What to work on: An exact retyping of all lines below is the answer; pictures do not belong in it.

Dataset extract:
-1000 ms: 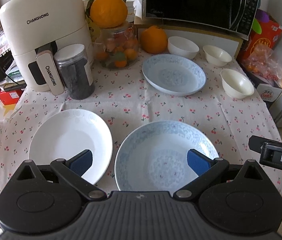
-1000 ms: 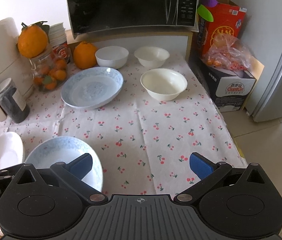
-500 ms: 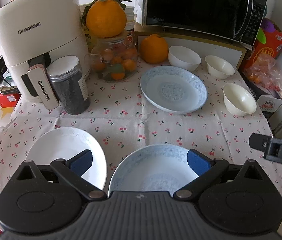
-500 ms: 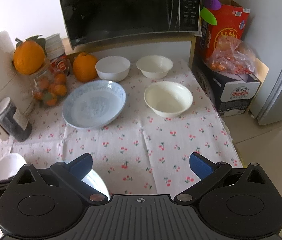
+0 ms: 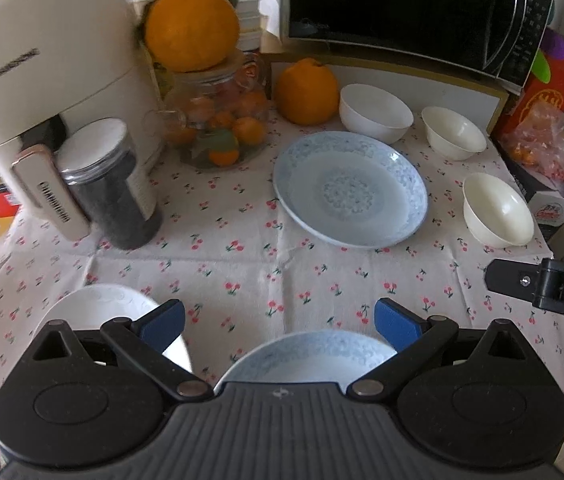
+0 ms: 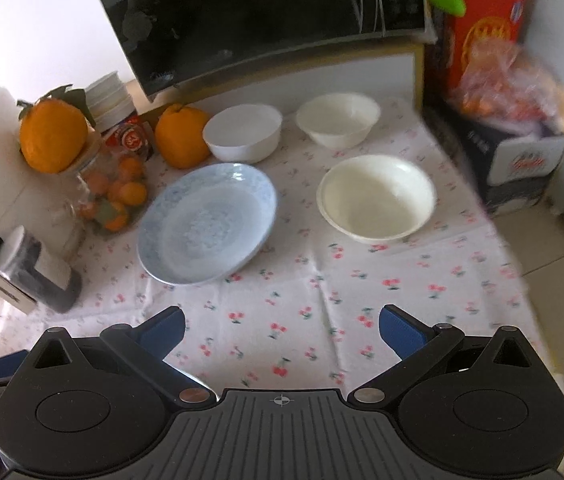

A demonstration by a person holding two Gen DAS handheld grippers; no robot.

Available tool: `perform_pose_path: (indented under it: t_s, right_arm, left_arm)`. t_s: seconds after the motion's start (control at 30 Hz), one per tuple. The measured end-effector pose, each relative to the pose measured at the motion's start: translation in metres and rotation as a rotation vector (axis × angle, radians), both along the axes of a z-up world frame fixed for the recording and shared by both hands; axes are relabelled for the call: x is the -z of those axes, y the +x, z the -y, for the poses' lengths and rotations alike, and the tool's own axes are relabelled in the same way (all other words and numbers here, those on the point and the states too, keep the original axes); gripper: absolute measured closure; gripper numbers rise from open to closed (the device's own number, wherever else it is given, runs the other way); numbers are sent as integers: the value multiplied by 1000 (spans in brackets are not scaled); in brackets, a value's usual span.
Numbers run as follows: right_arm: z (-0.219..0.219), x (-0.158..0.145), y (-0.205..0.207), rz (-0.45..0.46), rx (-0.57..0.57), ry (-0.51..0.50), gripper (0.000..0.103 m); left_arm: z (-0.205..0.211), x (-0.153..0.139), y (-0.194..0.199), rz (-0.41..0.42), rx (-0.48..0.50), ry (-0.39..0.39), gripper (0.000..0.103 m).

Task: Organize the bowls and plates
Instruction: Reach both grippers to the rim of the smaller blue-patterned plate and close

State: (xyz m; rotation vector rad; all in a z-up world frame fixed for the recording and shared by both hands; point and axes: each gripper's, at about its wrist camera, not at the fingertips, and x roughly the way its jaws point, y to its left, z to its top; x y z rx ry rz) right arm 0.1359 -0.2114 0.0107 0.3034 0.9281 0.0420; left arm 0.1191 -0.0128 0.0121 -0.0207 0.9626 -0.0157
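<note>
A blue patterned plate (image 5: 349,188) lies mid-table; it also shows in the right wrist view (image 6: 208,222). A second blue plate (image 5: 305,356) and a white plate (image 5: 98,306) lie at the near edge, partly hidden under my left gripper (image 5: 278,318), which is open and empty above them. Three white bowls stand at the back right: one (image 6: 377,196) nearest, one (image 6: 337,118) behind it, one (image 6: 244,132) beside an orange. My right gripper (image 6: 282,326) is open and empty over the cloth, short of the bowls.
A white air fryer (image 5: 42,80), a dark jar (image 5: 110,184) and a glass jar of oranges (image 5: 218,120) stand at the left. A microwave (image 5: 413,12) sits at the back. Boxes and a bag (image 6: 505,92) stand off the table's right edge. The table (image 6: 282,280) has a cherry-print cloth.
Both grippers have pulled back and risen. The near plates have slid lower in the left view and out of the right view. Both grippers stay open.
</note>
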Motion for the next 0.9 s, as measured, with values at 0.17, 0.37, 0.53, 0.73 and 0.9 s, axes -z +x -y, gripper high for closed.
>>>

Answer to this problem:
-1000 ms: 
-1000 ms: 
-500 ms: 
-500 ms: 
+0 ms: 
+0 ms: 

A demonstration by a person holding two Gen DAS handheld grippers; no robot.

Available tool: `perform_pose_path: (indented under it: t_s, right_arm, left_arm)`. t_s: seconds after the motion's start (control at 30 Hz), one per tuple. The measured end-effector pose, each relative to the pose measured at the motion's start: translation in metres and rotation as a rotation vector (axis × angle, radians), both along the axes of a z-up world frame fixed for the recording and shared by both hands; axes are relabelled for the call: x is the -z of those axes, y the +x, z the -y, for the poses' lengths and rotations alike, and the tool's own axes are relabelled in the same way (all other words and numbers here, those on the point and the states too, keep the original axes); gripper: absolute measured closure; gripper numbers rise from open to closed (the device's own number, wherever else it is given, runs the other way); numbers are sent as integers: the value multiplied by 1000 (spans in brackets are not scaled); in brackets, a value's usual span.
Numbers run as follows: right_arm: z (-0.219..0.219), x (-0.158..0.145), y (-0.205..0.207), rz (-0.45..0.46), rx (-0.57..0.57), ry (-0.51..0.50), gripper (0.000..0.103 m); left_arm: z (-0.205..0.211), x (-0.153..0.139), y (-0.194..0.199), rz (-0.41..0.42), rx (-0.48..0.50), ry (-0.39..0.39), gripper (0.000..0.103 m).

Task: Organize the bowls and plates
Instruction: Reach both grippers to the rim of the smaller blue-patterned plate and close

State: (xyz m; rotation vector rad; all in a z-up world frame fixed for the recording and shared by both hands; point and axes: each gripper's, at about its wrist camera, not at the fingertips, and x roughly the way its jaws point, y to its left, z to its top; x y z rx ry rz) right arm 0.1359 -0.2114 0.0107 0.3034 0.9281 0.0420; left arm 0.1191 -0.0128 0.0121 -0.0207 0.9626 -0.0157
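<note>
A blue patterned plate (image 5: 349,188) lies mid-table; it also shows in the right wrist view (image 6: 208,222). A second blue plate (image 5: 305,356) and a white plate (image 5: 98,306) lie at the near edge, partly hidden under my left gripper (image 5: 278,318), which is open and empty above them. Three white bowls stand at the back right: one (image 6: 377,196) nearest, one (image 6: 337,118) behind it, one (image 6: 244,132) beside an orange. My right gripper (image 6: 282,326) is open and empty over the cloth, short of the bowls.
A white air fryer (image 5: 42,80), a dark jar (image 5: 110,184) and a glass jar of oranges (image 5: 218,120) stand at the left. A microwave (image 5: 413,12) sits at the back. Boxes and a bag (image 6: 505,92) stand off the table's right edge. The table (image 6: 282,280) has a cherry-print cloth.
Both grippers have pulled back and risen. The near plates have slid lower in the left view and out of the right view. Both grippers stay open.
</note>
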Motion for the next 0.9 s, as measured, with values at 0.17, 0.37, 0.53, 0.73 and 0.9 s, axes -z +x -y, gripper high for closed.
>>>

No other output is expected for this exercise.